The task » In the entries below, find the line with "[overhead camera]" and the line with "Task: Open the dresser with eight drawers". Reproduce those two lines and every line between them exactly, and nothing more.

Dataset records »
········
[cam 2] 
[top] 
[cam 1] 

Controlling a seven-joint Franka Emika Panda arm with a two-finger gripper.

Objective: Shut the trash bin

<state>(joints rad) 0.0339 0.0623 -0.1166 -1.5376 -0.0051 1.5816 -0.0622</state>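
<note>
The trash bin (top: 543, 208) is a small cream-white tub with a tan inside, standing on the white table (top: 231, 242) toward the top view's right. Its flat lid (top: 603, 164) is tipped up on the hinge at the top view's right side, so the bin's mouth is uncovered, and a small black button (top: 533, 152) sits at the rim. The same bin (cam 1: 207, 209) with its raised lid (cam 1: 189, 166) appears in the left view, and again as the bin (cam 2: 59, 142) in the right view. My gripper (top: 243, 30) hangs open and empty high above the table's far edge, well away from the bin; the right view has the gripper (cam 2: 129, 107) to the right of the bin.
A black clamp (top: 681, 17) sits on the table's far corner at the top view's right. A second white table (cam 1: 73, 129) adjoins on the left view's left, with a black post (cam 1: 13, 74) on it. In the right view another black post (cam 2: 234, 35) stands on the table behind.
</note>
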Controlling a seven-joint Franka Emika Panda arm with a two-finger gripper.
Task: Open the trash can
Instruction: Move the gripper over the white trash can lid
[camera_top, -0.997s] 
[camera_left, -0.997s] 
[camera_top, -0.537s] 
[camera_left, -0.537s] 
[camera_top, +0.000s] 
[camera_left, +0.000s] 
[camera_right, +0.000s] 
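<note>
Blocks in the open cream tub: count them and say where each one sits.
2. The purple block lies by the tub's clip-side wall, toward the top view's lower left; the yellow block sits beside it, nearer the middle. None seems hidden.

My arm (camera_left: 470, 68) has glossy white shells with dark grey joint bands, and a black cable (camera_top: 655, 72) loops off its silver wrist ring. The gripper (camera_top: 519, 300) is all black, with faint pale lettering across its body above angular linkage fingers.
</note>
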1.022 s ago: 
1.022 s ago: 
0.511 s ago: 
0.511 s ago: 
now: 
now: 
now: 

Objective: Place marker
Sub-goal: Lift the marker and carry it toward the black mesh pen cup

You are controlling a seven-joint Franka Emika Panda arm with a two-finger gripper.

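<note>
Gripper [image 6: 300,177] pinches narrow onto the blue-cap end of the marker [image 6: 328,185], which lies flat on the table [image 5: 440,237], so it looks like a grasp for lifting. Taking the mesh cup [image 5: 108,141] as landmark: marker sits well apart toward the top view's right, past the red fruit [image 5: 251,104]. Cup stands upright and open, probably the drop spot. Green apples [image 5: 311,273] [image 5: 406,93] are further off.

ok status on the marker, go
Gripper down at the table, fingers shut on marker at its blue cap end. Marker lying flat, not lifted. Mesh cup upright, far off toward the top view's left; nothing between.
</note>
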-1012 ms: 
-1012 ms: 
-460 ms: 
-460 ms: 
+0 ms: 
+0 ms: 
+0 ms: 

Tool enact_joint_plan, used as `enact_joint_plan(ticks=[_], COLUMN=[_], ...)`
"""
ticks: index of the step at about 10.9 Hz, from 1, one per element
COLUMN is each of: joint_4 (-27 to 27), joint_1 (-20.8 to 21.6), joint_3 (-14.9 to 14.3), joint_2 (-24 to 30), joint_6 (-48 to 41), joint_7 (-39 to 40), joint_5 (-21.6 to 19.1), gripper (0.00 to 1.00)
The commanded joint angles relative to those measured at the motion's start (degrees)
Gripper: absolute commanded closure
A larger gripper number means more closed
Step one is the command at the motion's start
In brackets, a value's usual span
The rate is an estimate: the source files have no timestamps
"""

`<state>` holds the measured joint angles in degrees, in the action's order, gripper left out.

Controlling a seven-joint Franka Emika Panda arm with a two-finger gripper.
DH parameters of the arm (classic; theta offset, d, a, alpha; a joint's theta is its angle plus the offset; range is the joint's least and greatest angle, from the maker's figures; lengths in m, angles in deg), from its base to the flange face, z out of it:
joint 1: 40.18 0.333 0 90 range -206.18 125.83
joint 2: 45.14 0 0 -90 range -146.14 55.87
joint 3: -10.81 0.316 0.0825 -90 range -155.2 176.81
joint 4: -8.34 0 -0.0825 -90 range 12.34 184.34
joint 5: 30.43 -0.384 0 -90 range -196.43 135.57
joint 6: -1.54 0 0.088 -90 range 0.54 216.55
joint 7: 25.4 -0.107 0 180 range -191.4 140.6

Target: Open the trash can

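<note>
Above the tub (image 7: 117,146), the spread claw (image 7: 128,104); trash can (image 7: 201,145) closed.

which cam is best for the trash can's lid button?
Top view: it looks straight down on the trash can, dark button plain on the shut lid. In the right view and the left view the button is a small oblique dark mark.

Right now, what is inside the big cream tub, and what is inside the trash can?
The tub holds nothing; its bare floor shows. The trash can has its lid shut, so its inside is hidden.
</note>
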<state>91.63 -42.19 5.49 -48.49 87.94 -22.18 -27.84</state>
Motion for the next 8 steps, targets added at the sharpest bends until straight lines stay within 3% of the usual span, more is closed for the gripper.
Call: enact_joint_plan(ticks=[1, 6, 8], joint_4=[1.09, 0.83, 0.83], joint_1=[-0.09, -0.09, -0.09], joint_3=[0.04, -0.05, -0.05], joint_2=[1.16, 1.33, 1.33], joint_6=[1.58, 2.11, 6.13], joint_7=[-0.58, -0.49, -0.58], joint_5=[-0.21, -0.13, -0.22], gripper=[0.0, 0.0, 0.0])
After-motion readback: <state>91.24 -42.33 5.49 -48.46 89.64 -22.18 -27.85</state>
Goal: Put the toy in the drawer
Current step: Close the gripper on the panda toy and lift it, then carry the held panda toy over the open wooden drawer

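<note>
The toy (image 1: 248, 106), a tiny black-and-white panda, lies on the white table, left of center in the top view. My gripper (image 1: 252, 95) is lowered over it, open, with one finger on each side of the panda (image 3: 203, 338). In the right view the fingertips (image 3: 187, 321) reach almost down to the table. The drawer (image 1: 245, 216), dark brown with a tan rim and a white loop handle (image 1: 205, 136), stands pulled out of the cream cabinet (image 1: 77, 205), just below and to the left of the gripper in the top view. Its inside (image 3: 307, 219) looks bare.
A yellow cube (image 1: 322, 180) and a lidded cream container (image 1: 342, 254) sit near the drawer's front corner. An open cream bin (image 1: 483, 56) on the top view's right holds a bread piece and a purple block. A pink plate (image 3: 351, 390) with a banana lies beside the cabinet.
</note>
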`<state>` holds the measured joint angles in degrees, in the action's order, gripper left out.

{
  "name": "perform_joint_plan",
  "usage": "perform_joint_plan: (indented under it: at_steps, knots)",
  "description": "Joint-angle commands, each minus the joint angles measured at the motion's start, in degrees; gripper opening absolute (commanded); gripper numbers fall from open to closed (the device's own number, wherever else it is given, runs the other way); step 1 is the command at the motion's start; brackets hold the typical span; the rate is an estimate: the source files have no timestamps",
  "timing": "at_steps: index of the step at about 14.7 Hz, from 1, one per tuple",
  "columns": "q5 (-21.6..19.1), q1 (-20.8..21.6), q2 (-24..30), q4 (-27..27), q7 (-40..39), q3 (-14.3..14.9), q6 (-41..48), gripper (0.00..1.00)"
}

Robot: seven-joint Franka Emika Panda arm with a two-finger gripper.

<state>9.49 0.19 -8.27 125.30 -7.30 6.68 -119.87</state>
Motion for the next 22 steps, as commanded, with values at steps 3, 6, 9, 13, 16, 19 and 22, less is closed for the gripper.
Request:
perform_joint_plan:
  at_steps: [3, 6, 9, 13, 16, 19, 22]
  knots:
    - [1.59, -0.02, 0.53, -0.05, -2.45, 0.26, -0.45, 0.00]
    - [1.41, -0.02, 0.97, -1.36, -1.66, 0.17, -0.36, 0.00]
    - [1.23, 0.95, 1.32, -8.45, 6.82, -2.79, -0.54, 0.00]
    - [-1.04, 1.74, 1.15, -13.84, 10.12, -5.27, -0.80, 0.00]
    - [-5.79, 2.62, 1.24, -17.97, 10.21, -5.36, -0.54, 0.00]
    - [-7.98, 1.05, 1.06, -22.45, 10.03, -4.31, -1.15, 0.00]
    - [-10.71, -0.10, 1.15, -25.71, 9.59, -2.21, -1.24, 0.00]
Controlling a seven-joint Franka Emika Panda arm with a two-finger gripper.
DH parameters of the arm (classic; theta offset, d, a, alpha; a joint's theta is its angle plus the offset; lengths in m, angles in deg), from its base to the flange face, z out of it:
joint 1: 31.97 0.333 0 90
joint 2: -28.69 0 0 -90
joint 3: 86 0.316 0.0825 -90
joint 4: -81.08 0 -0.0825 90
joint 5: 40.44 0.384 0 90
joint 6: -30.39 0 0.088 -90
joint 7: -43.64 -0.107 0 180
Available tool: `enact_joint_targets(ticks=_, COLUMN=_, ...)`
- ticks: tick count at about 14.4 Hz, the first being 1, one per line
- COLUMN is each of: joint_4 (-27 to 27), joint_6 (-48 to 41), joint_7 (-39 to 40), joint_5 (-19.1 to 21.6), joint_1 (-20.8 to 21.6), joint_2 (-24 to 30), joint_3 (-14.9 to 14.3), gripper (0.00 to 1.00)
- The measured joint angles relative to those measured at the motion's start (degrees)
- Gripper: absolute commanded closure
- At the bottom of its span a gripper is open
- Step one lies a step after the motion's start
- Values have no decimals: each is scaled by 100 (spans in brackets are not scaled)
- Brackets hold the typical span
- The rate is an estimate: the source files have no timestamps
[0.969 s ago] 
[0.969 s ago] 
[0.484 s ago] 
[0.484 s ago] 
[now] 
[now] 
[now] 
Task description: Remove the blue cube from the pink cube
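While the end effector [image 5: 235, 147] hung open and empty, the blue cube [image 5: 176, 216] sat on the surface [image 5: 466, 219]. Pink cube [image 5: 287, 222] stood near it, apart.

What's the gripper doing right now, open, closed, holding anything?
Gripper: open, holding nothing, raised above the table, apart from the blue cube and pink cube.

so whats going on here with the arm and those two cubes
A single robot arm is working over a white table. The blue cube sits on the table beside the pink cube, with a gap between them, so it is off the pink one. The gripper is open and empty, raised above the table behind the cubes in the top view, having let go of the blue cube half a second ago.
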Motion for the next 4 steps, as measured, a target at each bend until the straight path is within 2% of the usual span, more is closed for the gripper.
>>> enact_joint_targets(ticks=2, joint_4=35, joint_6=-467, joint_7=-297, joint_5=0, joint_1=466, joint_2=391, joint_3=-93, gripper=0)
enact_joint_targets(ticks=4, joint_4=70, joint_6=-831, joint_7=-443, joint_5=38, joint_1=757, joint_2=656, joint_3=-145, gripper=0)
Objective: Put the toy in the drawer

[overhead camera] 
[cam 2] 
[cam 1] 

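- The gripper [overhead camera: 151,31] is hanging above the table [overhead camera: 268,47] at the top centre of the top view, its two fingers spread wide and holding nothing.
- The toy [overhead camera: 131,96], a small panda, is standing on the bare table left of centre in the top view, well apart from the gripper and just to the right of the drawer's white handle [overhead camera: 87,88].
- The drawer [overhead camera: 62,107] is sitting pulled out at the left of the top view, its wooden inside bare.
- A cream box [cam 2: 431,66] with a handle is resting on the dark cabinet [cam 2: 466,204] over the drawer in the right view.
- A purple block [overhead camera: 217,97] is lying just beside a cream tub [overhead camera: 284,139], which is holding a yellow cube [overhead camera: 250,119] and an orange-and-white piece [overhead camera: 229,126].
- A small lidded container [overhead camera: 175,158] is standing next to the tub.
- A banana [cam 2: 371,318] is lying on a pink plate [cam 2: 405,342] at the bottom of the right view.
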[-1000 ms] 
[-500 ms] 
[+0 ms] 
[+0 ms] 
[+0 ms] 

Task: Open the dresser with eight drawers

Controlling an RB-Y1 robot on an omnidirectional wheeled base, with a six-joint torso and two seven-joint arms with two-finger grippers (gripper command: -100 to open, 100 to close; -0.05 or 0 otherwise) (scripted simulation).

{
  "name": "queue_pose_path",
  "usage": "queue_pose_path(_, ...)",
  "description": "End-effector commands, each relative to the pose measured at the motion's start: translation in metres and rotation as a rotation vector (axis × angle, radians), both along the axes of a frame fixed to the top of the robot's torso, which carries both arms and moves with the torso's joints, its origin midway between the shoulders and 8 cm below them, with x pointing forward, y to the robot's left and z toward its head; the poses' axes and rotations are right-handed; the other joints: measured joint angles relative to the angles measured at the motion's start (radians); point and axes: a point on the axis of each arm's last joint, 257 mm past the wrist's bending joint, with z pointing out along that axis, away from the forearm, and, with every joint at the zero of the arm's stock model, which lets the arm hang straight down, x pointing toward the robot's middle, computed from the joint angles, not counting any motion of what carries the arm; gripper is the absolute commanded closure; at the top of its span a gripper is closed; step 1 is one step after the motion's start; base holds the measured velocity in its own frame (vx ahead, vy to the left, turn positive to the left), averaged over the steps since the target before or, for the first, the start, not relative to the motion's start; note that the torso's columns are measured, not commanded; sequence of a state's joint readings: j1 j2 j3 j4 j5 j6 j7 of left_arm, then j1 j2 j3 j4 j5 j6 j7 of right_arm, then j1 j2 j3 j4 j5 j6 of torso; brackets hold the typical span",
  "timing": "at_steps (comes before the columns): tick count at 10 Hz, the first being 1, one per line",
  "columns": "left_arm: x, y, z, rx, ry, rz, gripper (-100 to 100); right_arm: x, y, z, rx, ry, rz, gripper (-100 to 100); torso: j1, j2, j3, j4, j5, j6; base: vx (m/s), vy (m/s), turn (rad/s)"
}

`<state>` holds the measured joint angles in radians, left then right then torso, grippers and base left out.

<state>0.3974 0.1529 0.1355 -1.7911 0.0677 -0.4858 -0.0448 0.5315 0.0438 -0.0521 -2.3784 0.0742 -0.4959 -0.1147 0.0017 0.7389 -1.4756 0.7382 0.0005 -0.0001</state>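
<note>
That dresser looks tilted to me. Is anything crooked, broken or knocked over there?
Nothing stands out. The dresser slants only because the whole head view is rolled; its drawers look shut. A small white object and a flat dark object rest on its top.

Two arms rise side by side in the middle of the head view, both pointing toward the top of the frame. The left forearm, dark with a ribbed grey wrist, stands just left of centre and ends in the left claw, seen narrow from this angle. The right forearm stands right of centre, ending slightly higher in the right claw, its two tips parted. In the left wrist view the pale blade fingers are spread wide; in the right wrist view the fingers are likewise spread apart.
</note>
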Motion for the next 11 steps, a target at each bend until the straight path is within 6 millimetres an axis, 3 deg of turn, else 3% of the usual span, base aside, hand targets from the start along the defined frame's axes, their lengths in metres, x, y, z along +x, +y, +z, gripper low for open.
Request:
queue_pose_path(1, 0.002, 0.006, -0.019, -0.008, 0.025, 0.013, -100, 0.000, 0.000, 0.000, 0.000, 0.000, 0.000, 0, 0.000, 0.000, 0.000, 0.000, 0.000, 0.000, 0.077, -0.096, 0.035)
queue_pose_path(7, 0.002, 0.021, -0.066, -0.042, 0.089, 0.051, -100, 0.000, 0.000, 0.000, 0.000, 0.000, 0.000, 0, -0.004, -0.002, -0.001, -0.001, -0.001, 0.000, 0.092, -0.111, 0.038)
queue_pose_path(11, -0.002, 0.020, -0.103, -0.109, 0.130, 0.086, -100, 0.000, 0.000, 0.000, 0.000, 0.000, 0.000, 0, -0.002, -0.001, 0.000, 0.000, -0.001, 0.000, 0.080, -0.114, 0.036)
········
Answer section »
[overhead camera] 
[cam 2] 
[cam 1] 

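- The gripper [overhead camera: 151,31] is hanging above the table [overhead camera: 268,47] at the top centre of the top view, its two fingers spread wide and holding nothing.
- The toy [overhead camera: 131,96], a small panda, is standing on the bare table left of centre in the top view, well apart from the gripper and just to the right of the drawer's white handle [overhead camera: 87,88].
- The drawer [overhead camera: 62,107] is sitting pulled out at the left of the top view, its wooden inside bare.
- A cream box [cam 2: 431,66] with a handle is resting on the dark cabinet [cam 2: 466,204] over the drawer in the right view.
- A purple block [overhead camera: 217,97] is lying just beside a cream tub [overhead camera: 284,139], which is holding a yellow cube [overhead camera: 250,119] and an orange-and-white piece [overhead camera: 229,126].
- A small lidded container [overhead camera: 175,158] is standing next to the tub.
- A banana [cam 2: 371,318] is lying on a pink plate [cam 2: 405,342] at the bottom of the right view.
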[-1000 ms] 
[-500 ms] 
[+0 ms] 
[+0 ms] 
[+0 ms] 

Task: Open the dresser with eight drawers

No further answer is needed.